WHAT IS NEEDED - Please copy exactly the lines from the top of the data through the line containing "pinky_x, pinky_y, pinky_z", and nothing else.

DATA PROVIDED -

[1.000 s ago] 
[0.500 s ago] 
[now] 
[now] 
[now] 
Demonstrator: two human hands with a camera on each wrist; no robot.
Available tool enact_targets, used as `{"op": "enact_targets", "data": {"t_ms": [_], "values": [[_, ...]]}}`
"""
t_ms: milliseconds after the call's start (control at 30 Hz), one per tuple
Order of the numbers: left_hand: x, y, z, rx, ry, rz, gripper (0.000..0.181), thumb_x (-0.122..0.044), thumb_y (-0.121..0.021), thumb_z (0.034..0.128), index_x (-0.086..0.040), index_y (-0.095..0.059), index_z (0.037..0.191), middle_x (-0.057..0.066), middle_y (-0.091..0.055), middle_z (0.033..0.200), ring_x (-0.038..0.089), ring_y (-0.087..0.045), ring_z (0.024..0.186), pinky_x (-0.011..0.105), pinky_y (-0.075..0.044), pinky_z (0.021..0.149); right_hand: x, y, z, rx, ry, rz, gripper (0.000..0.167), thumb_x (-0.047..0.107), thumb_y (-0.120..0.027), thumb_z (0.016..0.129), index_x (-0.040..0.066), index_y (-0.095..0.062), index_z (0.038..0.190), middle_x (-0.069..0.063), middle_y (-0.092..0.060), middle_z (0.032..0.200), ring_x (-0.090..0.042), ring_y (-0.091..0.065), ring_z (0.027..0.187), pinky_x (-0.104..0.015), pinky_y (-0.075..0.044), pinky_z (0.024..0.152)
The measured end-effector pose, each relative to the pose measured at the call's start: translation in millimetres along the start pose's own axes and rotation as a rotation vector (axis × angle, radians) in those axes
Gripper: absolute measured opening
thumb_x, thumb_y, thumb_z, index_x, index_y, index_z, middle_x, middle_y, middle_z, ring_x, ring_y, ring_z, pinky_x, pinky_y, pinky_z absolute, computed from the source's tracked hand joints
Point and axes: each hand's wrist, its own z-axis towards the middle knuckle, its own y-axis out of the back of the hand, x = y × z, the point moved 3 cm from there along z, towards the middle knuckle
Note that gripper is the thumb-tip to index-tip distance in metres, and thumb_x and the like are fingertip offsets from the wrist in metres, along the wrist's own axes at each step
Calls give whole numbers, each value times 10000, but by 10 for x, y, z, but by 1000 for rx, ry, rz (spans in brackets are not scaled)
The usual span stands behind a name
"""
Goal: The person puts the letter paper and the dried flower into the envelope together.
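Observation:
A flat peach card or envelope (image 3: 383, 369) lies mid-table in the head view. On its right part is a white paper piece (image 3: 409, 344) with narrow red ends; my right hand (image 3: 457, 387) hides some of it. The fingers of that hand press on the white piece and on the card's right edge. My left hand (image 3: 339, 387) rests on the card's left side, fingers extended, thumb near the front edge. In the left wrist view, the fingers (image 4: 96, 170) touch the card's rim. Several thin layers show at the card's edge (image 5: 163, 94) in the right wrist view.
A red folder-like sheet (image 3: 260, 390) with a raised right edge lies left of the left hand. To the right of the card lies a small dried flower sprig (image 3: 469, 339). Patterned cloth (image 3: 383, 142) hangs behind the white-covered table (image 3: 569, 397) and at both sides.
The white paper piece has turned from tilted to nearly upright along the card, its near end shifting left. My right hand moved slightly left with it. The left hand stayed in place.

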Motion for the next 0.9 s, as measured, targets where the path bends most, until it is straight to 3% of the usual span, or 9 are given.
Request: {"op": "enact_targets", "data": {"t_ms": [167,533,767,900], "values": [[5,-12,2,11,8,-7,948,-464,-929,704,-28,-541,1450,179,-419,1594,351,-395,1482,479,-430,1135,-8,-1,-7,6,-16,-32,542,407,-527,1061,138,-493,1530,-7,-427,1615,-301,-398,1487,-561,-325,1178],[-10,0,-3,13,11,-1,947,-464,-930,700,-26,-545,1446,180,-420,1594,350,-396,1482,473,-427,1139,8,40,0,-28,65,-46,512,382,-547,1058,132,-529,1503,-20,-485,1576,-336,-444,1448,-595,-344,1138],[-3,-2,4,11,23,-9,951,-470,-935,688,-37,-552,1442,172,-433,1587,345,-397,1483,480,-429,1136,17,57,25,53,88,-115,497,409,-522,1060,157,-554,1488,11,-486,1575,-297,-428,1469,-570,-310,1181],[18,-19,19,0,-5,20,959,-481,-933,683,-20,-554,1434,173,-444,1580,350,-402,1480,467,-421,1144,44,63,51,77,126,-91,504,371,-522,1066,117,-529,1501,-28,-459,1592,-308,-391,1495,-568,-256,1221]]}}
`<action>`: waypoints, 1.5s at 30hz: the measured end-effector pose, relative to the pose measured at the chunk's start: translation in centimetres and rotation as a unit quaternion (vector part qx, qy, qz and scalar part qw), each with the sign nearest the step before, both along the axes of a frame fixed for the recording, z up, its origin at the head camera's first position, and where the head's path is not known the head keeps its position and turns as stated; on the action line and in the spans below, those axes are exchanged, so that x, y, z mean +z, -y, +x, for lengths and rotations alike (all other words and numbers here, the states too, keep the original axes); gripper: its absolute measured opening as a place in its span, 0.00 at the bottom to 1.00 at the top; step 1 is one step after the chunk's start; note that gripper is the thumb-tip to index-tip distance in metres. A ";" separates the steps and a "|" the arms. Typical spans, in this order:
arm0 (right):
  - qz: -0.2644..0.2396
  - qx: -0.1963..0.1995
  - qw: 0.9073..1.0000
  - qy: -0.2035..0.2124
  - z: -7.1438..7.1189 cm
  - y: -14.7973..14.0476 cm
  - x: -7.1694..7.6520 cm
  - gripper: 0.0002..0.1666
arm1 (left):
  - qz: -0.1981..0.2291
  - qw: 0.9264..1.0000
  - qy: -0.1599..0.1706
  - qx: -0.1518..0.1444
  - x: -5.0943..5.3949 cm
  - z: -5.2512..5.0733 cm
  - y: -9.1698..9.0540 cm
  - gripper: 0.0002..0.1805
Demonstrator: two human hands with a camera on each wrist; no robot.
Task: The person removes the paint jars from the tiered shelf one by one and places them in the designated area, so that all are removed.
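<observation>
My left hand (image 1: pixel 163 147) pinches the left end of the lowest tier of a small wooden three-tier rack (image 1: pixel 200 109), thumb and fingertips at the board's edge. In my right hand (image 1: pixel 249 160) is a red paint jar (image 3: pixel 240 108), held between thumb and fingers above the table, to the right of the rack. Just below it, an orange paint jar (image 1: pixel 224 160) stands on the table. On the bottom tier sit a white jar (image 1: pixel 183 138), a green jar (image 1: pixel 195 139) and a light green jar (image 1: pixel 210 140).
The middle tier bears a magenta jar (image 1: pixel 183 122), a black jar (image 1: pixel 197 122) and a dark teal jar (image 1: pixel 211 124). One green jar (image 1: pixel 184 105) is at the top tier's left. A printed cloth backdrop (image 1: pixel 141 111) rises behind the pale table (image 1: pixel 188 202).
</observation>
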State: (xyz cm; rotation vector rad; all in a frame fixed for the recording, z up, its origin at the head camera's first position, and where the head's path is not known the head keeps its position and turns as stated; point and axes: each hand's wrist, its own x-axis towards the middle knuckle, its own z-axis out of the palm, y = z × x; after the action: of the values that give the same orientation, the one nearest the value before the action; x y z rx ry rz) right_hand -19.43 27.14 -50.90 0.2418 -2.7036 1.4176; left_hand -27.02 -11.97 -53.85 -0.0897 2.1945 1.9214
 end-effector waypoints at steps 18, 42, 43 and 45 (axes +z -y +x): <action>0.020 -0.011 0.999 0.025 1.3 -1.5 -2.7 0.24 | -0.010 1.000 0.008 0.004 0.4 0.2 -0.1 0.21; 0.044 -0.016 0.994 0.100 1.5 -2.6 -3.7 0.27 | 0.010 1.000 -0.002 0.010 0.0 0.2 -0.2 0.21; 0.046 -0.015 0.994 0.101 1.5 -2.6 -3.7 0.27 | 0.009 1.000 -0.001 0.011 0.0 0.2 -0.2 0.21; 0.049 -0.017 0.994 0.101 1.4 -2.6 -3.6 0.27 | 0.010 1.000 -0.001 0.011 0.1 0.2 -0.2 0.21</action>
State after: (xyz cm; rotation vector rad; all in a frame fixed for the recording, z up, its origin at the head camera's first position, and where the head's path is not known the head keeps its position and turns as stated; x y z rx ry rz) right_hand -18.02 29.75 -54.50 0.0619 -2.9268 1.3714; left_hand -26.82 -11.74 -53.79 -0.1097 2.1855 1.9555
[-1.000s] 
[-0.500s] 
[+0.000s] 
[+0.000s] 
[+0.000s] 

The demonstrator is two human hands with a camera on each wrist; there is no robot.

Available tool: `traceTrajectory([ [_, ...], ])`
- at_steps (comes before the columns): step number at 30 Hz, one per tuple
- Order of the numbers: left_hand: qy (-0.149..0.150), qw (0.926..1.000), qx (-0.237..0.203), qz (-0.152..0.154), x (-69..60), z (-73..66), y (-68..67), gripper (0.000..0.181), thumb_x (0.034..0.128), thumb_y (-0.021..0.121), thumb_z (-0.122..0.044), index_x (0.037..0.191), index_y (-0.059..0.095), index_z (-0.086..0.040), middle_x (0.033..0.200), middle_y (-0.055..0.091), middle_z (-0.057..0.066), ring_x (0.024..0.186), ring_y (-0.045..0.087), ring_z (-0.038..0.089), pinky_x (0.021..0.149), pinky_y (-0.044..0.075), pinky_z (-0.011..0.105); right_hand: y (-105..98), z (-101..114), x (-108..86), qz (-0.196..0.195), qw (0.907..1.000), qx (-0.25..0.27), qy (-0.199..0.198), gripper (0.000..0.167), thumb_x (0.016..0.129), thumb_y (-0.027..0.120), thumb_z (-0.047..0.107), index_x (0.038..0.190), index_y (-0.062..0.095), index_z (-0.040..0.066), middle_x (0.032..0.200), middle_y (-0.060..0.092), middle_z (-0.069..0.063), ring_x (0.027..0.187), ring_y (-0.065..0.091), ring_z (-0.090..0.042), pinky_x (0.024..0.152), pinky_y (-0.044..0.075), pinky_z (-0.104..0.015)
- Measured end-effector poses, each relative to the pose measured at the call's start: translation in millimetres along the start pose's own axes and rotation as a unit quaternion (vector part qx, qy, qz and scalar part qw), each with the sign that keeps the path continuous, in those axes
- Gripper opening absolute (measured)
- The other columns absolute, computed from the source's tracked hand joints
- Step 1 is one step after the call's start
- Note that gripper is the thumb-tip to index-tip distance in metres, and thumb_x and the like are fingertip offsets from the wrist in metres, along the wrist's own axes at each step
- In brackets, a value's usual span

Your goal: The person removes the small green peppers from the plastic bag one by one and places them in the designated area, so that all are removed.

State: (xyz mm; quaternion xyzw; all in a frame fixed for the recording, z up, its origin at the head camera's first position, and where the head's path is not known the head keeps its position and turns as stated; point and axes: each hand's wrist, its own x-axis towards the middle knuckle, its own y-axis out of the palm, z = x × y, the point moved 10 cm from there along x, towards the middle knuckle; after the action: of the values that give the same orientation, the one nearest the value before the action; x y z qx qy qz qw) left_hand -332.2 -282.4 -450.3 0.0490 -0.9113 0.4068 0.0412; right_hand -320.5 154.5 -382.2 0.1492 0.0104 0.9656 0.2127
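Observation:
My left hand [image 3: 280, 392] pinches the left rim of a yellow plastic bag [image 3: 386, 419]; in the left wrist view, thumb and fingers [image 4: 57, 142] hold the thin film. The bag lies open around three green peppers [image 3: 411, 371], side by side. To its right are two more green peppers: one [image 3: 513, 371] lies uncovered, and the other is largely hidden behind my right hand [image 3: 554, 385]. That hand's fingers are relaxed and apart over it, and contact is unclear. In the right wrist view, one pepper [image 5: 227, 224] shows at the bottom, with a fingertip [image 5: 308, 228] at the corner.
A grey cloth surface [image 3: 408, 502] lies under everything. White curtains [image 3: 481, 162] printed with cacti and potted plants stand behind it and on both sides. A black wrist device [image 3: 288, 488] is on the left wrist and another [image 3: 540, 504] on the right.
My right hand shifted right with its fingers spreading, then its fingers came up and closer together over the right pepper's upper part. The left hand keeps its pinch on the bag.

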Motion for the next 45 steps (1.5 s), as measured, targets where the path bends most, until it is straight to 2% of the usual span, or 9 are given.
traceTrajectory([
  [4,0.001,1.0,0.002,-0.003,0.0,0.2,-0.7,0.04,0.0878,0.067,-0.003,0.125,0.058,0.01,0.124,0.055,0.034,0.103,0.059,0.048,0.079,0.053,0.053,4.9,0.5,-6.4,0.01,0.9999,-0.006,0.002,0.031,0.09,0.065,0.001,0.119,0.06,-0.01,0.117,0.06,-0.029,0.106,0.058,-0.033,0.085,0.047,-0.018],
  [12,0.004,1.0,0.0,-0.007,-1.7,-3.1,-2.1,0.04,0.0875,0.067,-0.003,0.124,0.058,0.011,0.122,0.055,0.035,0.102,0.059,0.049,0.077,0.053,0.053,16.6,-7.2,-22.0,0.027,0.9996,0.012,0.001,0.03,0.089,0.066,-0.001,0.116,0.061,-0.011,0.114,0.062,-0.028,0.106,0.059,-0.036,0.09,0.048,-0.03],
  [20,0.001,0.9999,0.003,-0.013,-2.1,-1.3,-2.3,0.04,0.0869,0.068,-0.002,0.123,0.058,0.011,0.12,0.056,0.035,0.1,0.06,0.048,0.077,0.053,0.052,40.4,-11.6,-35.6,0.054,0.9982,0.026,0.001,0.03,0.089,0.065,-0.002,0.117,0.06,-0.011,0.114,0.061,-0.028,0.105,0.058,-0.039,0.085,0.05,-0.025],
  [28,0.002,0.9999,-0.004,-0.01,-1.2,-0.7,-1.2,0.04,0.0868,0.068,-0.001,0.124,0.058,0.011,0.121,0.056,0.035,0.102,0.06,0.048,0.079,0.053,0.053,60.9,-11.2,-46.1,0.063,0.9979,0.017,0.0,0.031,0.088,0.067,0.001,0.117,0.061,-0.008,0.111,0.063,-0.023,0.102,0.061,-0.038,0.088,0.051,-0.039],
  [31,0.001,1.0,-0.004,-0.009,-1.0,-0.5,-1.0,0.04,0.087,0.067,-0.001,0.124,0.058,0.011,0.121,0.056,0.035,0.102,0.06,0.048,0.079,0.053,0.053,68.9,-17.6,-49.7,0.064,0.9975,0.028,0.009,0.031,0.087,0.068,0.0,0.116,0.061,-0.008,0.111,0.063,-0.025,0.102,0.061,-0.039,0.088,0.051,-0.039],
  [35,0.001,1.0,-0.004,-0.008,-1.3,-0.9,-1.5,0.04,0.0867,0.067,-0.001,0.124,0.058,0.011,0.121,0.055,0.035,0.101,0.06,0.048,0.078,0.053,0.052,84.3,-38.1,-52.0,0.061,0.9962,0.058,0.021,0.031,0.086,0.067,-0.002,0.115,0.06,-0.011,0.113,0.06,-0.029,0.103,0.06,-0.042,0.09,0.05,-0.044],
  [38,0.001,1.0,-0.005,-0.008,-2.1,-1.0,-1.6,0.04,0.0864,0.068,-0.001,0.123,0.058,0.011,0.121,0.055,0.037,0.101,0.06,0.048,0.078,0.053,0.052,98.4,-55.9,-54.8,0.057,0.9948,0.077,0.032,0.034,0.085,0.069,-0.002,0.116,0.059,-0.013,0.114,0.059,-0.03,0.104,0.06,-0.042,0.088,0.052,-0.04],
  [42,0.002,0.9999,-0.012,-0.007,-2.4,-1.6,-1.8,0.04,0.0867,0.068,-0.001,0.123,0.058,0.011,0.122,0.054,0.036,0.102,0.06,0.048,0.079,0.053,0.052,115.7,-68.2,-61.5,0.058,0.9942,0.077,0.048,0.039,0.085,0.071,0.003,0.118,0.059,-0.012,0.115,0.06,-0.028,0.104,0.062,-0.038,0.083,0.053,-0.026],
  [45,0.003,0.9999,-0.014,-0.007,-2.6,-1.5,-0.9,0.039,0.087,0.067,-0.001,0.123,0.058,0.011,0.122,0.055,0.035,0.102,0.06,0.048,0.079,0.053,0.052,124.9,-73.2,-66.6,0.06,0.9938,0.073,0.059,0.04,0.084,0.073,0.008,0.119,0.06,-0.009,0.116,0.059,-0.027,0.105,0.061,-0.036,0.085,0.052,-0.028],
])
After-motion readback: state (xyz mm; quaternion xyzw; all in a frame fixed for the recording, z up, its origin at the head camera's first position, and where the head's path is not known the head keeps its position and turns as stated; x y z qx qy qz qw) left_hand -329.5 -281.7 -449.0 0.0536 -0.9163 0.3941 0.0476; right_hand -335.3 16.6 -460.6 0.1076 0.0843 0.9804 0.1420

ANSWER SPACE -
[1.000 s ago] 
[0.500 s ago] 
[now] 
[now] 
[now] 
Demonstrator: two human hands with a camera on each wrist; no robot.
Available tool enact_targets, used as `{"op": "enact_targets", "data": {"t_ms": [_], "values": [[_, ...]]}}`
"""
t_ms: milliseconds after the call's start (control at 30 Hz), one per tuple
Order of the numbers: left_hand: x, y, z, rx, ry, rz, gripper (0.000..0.181), thumb_x (-0.122..0.044), thumb_y (-0.121..0.021), thumb_z (0.034..0.128), index_x (-0.086..0.040), index_y (-0.095..0.059), index_z (0.037..0.191), middle_x (-0.057..0.066), middle_y (-0.091..0.055), middle_z (0.033..0.200), ring_x (-0.038..0.089), ring_y (-0.087..0.045), ring_z (0.024..0.186), pinky_x (-0.011..0.105), pinky_y (-0.075..0.044), pinky_z (0.021..0.149); right_hand: x, y, z, rx, ry, rz, gripper (0.000..0.167), thumb_x (-0.047..0.107), thumb_y (-0.120..0.027), thumb_z (0.016..0.129), index_x (-0.040..0.066), index_y (-0.095..0.062), index_z (0.038..0.190), middle_x (-0.069..0.063), middle_y (-0.092..0.060), middle_z (0.032..0.200), ring_x (-0.090..0.042), ring_y (-0.091..0.065), ring_z (0.027..0.187), pinky_x (-0.104..0.015), pinky_y (-0.075..0.044), pinky_z (0.024..0.152)
The measured end-effector pose, each relative to the pose measured at the call's start: translation in millimetres along the start pose's own axes and rotation as a rotation vector (axis × angle, radians) in those axes
Gripper: absolute measured opening
thumb_x, thumb_y, thumb_z, index_x, index_y, index_z, middle_x, middle_y, middle_z, ring_x, ring_y, ring_z, pinky_x, pinky_y, pinky_z absolute, computed from the source's tracked hand joints

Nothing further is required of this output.